Our Urgent Care Nurses can prescribe a number of medications, including most antibiotics. They work alongside the doctors and they share the daily demand for urgent medical attention.Our Nurses do not deal with children less than 2 years of age.
CAN THE DOCTOR SEE ME FOR DENTAL ISSUES?
Dental problems are the province of dentists not doctors and they can prescribe both antibiotics and painkillers, just as doctors do. You should see your dentist for regular check-ups, there should be an out of hours emergency service available once you have registered at a Dental Practice. Holiday makers and people not registered with a dentist can consult any NHS dentist for advice. If you have difficulty in funding one please ring the Health Authority help line. If you or your child has a tooth knocked out, carefully pick up the tooth but do not attempt to wash or clean it, put it straight into a little cold milk and take the patient to your own dentist.
The symptoms of a dental emergency can be identified as:
• Severe pain that cannot be controlled with pain relief.
• Swelling in the mouth or face. (with or without pain)
• Uncontrollable bleeding in the mouth.
• Or any trauma to the mouth or teeth.
If you are unsure of your symptoms contact your regular dentist; if you do not have one then contact the Dental Helpline BY CALLING 111 where we can triage the problem and may be able to arrange an urgent appointment with a dentist where appropriate. Just call 111.
HOW CAN I GET MY CHILDREN SEEN QUICKLY?
Ill young children will always be dealt with on the day. Our aim is for us to see under 5s within 2 hours by a Doctor. If you feel your child needs to be sooner please inform Reception.
WHAT SHOULD I DO IF I CAN NO LONGER MAKE/ OR NEED THE APPOINTMENT?
Please let us know well in advance if you cannot keep an appointment so that it may be offered to another patient. This avoids any unnecessary wait for patients wishing to see to see the doctor urgently or the practitioner of their choice. Missed appointments waste a considerable amount of time each week for both doctors and practice nurses.
HOW DO I CHANGE MY DETAILS?
If you change your name, address or mobile number, please give full details to Reception. Don't forget to tell us if details have changed for all the other members of family.
If you supply us with your personal email address we may contact you by email to update you on health issues or to provide information about the practice that concerns you.
HOW DO I GET RESULTS?
Blood tests: If your blood test is abnormal the Practice will contact you.

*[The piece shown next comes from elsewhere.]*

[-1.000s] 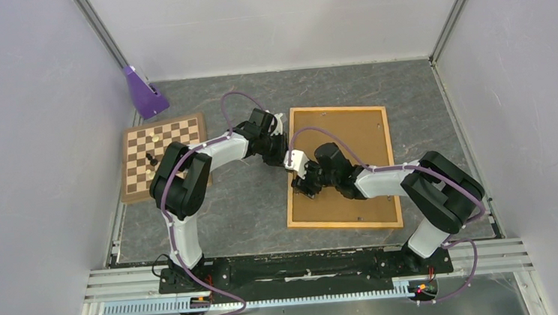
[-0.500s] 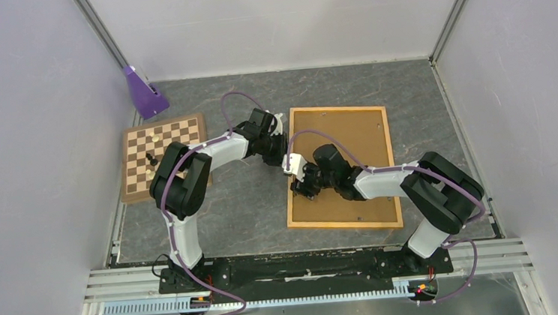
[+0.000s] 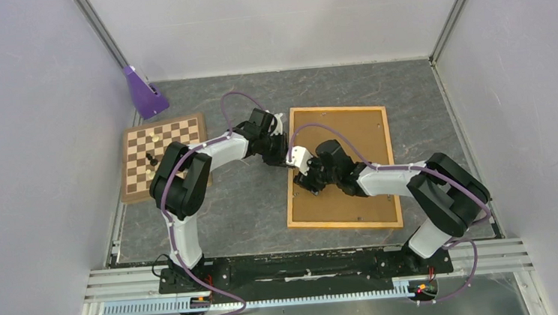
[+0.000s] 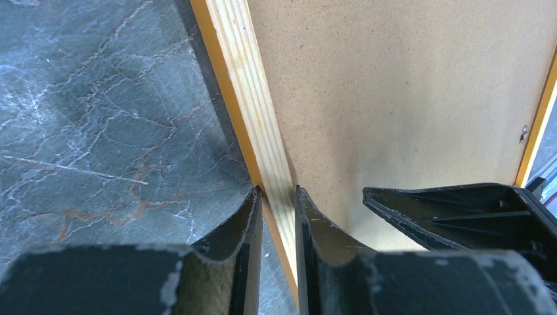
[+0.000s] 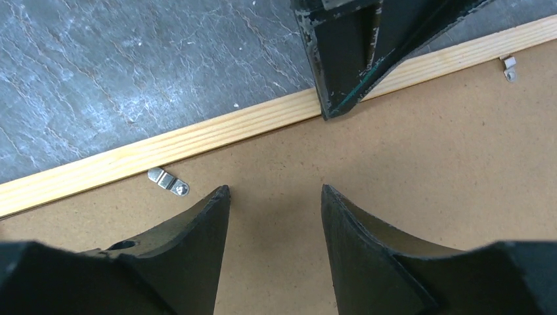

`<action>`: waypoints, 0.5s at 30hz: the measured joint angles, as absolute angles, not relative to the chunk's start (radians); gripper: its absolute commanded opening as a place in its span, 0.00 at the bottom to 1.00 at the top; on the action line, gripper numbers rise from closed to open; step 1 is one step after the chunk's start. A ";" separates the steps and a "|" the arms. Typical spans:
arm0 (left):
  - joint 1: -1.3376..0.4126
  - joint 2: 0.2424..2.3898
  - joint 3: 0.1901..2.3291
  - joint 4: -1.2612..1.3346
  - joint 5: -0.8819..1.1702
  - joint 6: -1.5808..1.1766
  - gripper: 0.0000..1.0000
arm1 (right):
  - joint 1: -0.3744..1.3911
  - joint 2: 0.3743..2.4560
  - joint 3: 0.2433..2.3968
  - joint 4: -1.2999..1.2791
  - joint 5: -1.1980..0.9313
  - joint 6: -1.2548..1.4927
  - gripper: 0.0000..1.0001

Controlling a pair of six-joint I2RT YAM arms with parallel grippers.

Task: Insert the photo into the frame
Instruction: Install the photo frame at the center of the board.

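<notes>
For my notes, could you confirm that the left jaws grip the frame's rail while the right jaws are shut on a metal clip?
Not quite: the right jaws stand open over the frame, holding nothing, clear of the clip; the right wrist view shows it.

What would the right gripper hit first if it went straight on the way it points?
Most likely the brown back of the frame: the open right gripper tilts down at it, with bare board between its fingertips. The wooden rail and the left gripper lie farther on.
</notes>
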State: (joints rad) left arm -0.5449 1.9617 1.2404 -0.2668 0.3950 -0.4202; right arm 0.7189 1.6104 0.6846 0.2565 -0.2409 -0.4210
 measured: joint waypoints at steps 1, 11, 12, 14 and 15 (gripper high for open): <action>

If you want to check your results please contact Reception (01425 621188) after 2pm. A receptionist can advise you of the result, please allow time for tests to be carried out.
X-ray: Following an X-ray you need to arrange a follow up appointment with the doctor who referred you. To ensure the doctor has received the results please check with reception prior to making the appointment, which can be a telephone appointment. Our Receptionists are not trained to interpret X-ray results so cannot give them out.
WHEN SHOULD I DROP OFF A SPECIMEN?
Specimens can be accepted up to 4.30pm Monday to Friday. We CANNOT accept or test any specimen bottle handed in without an accompanying form from the doctor/nurse.
Please write your name and date on the label of the specimen bottle and ensure the specimen bottle is secure and place it in the plastic bag provided.
WHERE SHOULD I GO FOR HEALTH ADVICE?
Patients often contact us for general health advice. If you just need expert advice call 111. Trained staff will be able to advise you on how to treat yourself at home or refer you to the appropriate service. This could be your GP. 111 is available 24 hours a day, 7 days a week. Alternatively you can find advice online at http://www.nhs.uk.
You can also get help from your local pharmacy. They can provide expert advice on many common ailments or illnesses and provide over the counter medication.